そういう時間の感覚はあんまりないですね。ただ、判断が冴えるのは、技術的にちょっと難しいところ、垂直の壁に向かっているときが多い。傾斜が緩くなると、その感覚はなくなる気がします。
一般的に、ロッククライミングは初心者でも潜在能力を引き出しやすいスポーツだといいますよね。ロープで確保されていても、やっぱり怖いから、手を離したくないじゃないですか。だから、ものすごい力で岩をつかんでいる。そういうギリギリの状態だと視野が狭くなってくるし、怖いんだけど、初心者の人でも必死で最後の一手が出たりします。
僕の場合、それを雪山や氷でもやってるということなのかもしれない。ただ、僕は前腕がぱんぱんになって、落ちそうだなあと思う場面でも、「足場があっちにあるな」と見ていたり、視野は広いです。たぶん指が開いて落ちる瞬間までしっかり見ているんじゃないかな。もしかしたら、落ちている最中も、ピッケルか何かで滑落を止められないかと、いろいろなことをやりそうな気がします。
――そういうゾーンの世界への入り方を突き詰めてみたいと思うことはありますか。
能力の開発のようなことにはさして興味がないです。僕の場合、やっぱり登ること自体が楽しいから登っているだけでね。
心肺機能を上げようと思って一生懸命坂道を走ったり、ヨガ的な呼吸法をやってみたり、トレーニングはします。でも、研究者の方に「遺伝子を調べさせてほしい」と言われたときは断りました。いまは遺伝子で高所に強いかどうか分かるらしいんだけど、個人的には科学で解き明かすことにはあまり興味がないんです。
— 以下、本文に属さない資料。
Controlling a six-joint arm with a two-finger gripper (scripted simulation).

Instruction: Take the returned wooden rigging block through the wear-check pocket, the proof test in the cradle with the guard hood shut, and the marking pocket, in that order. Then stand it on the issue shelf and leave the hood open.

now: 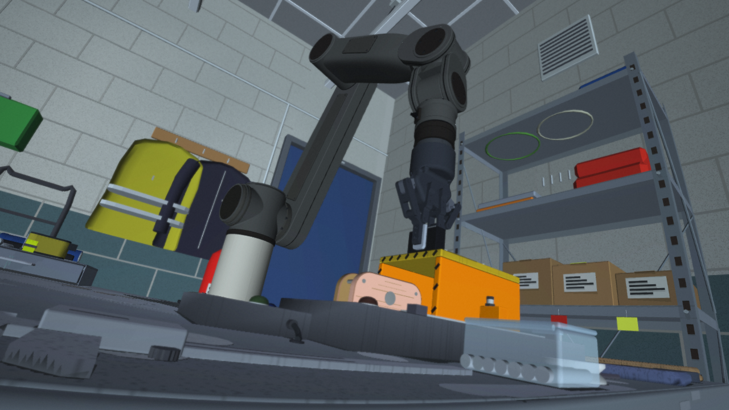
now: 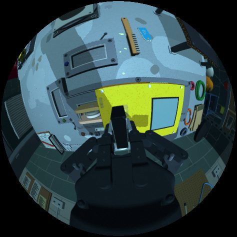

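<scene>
The wooden rigging block (image 1: 378, 289) (image 2: 89, 115) sits in the cradle, partly under the left edge of the orange-and-yellow guard hood (image 1: 451, 283) (image 2: 140, 107). Half of the block sticks out to the hood's left. The hood has a pale window in its top. A dark upright handle (image 1: 424, 237) (image 2: 119, 127) rises from the hood's top near its left edge, and my gripper (image 1: 427, 230) (image 2: 120, 140) is closed around that handle from above.
The grey fixture base (image 1: 357, 321) runs along the bench in front of the hood. Two framed pockets (image 2: 88, 57) (image 2: 58, 102) lie beyond and left of the cradle. A clear box (image 1: 530, 347) stands at the near right. A metal rack (image 1: 586, 204) rises behind.
</scene>
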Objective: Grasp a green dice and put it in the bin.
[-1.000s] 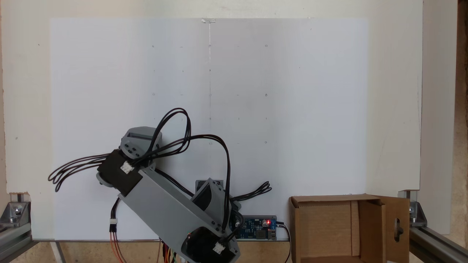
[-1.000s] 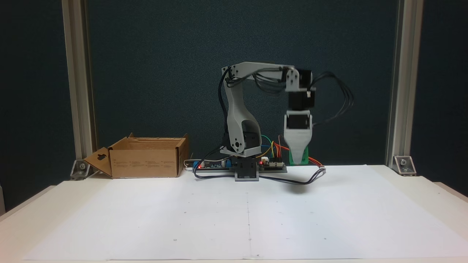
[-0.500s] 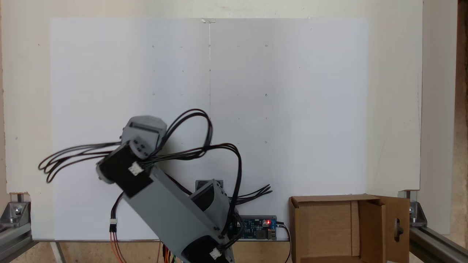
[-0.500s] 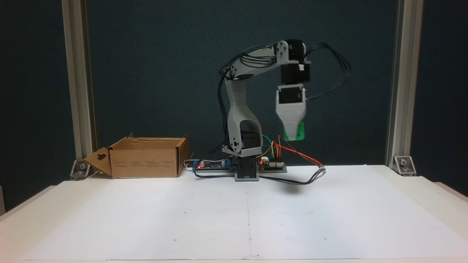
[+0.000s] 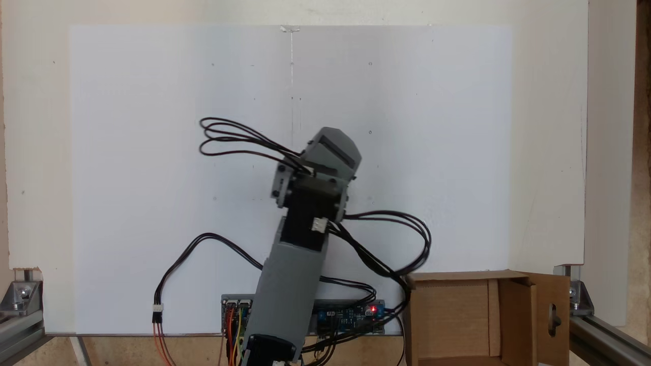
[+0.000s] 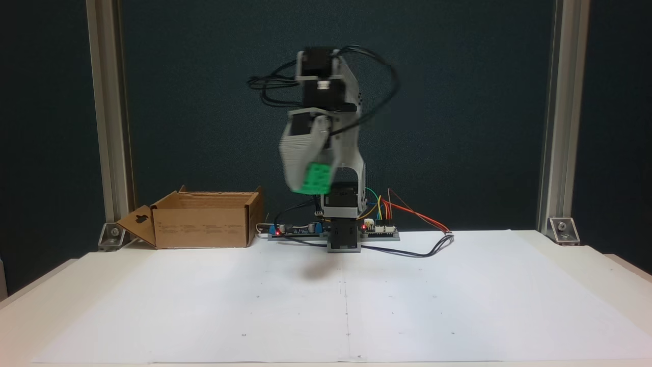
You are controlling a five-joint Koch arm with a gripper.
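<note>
Moved a long way in one short second. Back then, hanging low over the right side of the white paper sheet (image 6: 458,285) in a fixed view. Now lifted up high and swung round to the middle, right in front of the grey robot arm (image 6: 351,153).

Still gripping tight with the grey plastic claw (image 6: 309,184), clenched around the small bright green dice with rounded edges (image 6: 317,178). Carried high in the air, well above the paper, not touching anything but the claw.

Good news for the job, by the look of it: picking up done, carrying now going on. Heading toward the brown cardboard box with upright flaps (image 6: 204,220), which sits at the back left of the pale bench (image 6: 601,257) in that view. Not there yet, though. Still well apart from the box, so more turning needed before letting go.

Hard to see some things. Smeared and blurry around the claw in that fixed view, so no way to count the dots on the green dice or to see both jaws clearly. Looking down from above in a fixed view, no green to be found, with the arm (image 5: 292,284) on top of that spot. Cut off at the bottom edge there: the near part of the box (image 5: 457,315) and the foot of the arm. From the side, no look inside the box.
</note>
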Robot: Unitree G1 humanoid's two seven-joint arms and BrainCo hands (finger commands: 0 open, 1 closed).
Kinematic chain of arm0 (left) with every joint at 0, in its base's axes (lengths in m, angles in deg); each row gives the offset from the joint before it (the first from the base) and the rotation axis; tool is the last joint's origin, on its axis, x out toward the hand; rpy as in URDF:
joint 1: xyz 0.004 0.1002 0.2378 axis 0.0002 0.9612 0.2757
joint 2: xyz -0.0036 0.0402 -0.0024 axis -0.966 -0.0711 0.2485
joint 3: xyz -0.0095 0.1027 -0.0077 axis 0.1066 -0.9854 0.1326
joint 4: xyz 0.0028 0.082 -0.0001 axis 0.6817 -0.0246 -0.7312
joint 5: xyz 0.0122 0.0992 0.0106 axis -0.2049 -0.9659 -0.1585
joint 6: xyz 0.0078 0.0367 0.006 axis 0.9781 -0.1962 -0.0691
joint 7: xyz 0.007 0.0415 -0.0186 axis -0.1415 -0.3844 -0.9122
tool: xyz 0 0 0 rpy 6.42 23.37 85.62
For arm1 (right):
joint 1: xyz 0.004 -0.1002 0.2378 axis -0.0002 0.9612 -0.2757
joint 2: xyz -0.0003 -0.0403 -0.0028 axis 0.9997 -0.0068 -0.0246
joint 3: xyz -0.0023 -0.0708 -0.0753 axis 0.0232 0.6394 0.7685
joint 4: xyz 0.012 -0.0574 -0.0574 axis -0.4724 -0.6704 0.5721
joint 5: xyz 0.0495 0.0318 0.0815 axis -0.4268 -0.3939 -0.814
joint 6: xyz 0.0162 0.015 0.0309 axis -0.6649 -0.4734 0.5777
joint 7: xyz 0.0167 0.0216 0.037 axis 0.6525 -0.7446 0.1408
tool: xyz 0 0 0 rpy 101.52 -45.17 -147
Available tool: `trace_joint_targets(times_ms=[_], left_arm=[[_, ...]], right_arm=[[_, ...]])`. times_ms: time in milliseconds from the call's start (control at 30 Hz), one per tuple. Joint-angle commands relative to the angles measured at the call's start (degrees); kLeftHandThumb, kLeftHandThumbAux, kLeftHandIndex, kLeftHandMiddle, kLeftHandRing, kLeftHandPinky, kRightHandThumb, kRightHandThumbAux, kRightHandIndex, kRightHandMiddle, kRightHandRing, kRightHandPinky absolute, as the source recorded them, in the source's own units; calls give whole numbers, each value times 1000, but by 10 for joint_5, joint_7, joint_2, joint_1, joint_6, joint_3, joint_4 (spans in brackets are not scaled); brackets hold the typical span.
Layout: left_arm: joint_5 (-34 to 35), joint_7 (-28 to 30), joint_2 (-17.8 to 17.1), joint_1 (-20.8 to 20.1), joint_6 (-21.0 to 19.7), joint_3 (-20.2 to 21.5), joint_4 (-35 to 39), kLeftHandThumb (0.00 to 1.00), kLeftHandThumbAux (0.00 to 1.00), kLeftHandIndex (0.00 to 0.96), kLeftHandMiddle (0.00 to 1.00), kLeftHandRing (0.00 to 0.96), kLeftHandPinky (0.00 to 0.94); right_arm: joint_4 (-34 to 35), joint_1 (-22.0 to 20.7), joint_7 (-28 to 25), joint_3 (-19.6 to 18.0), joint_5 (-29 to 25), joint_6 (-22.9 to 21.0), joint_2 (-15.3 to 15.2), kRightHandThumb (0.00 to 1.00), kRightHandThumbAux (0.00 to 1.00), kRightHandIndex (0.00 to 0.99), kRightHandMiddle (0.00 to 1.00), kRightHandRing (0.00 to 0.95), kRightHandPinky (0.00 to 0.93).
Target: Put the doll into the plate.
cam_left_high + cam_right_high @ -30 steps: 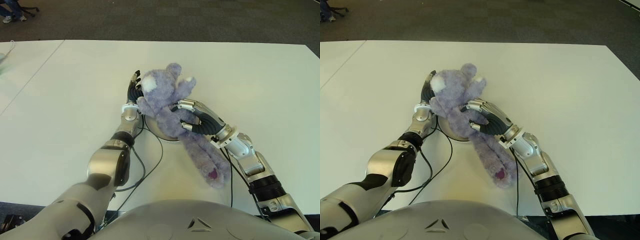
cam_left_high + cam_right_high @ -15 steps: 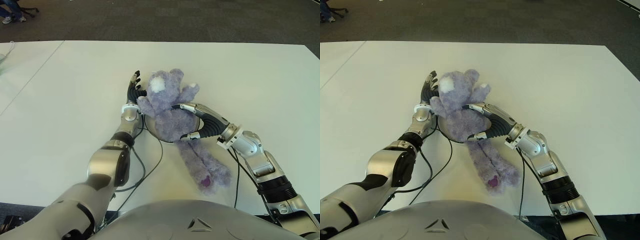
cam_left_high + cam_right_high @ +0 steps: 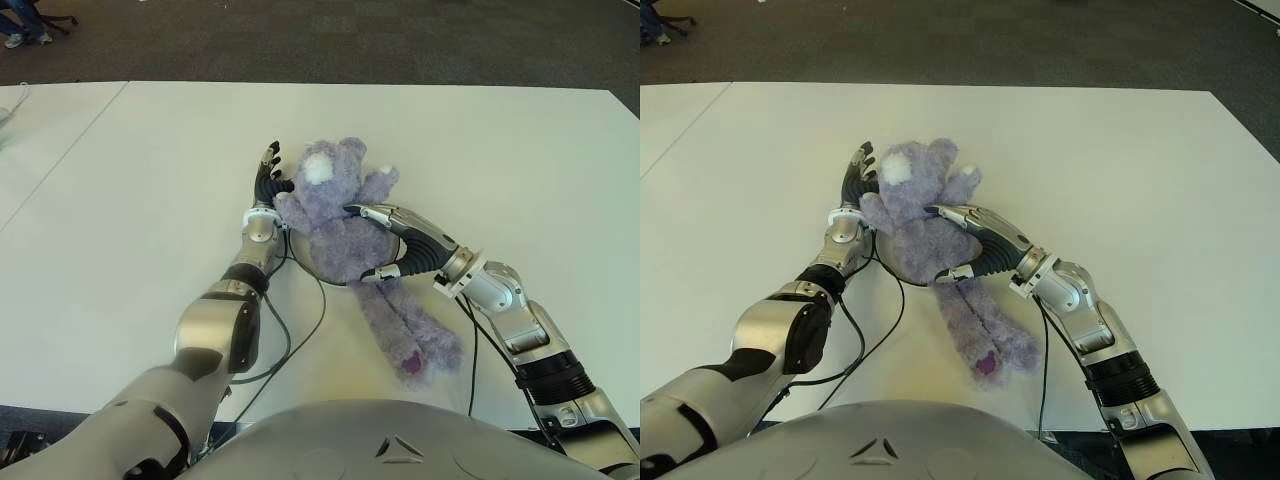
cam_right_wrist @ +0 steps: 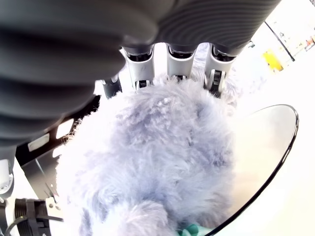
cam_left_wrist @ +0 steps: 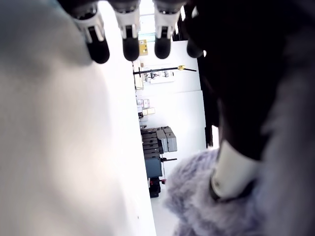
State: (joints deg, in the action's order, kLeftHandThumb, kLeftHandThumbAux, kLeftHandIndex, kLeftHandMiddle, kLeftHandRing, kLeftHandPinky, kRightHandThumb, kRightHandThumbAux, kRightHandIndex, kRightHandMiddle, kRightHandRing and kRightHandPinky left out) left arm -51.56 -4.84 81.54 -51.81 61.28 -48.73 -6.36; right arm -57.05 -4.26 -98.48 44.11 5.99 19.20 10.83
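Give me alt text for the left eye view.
A purple doll lies with its torso over a plate on a white table, legs trailing off. The right robot hand cups its body, fingers spread; the left robot hand stands open beside its head.

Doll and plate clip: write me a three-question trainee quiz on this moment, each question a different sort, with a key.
1. True or false: the doll lies with its body over the plate and its legs trailing onto the table.
2. Which hand has its fingers spread around the doll's body? A) left hand B) right hand C) neither
3. Fill in: the left hand shows beside the doll's ____, fingers straight.

Key:
1. True. Only a sliver of the plate's rim shows under the doll in the eye views.
2. B. The right hand arches over the doll's middle, fingers spread with gaps, not clamped.
3. Head.
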Motion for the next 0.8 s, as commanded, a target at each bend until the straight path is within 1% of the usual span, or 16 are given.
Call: trace_joint_targets(times_ms=[33,233,367,433,567,700,800], left_arm=[[-3,9,30,97,-63,-2,-65,0,781,43,62,75,105],[-2,8,30,97,-62,-2,-65,0,774,46,67,77,107],[0,11,31,98,-58,0,-64,0,780,46,67,77,109],[2,13,32,97,-59,2,-64,0,784,44,65,75,105],[8,16,34,96,-64,7,-64,0,794,41,63,73,106],[11,18,33,95,-66,8,-64,0,789,37,59,71,105],[9,19,32,100,-66,7,-65,0,773,32,57,69,101]], right_arm=[[-42,8,-2,20,47,2,-13,121,416,0,0,0,0],[-57,-10,25,8,49,25,-12,122,402,0,0,0,0],[-67,-40,42,-17,34,35,-13,124,400,0,0,0,0],[-73,-47,52,-23,32,42,-11,126,399,0,0,0,0],[-88,-49,92,-37,33,61,2,127,387,0,0,0,0],[-97,-59,120,-58,16,76,13,121,369,0,0,0,0],[-102,-79,123,-82,-29,89,18,112,351,0,0,0,0]])
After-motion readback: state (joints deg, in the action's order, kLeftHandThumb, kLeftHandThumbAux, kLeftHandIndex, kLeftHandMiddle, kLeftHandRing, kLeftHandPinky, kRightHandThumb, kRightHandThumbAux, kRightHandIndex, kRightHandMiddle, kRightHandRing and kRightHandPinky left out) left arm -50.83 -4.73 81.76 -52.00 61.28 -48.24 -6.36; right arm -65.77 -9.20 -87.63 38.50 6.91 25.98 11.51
僕自身が高所で強いというのは経験で分かっているし、遺伝子とか科学じゃ分からないところが、山登りのおもしろさだと思うから。
いま山岳雑誌とかで、山登りでは一日何千キロカロリー採りましょうとか、いろいろノウハウが書いてありますけど、僕は何だかわけのわからないものを食いながらやってる感じ、管理されていないところがおもしろいんだと思う。失敗しちゃったら失敗しちゃったで、それもおもしろいじゃないかと。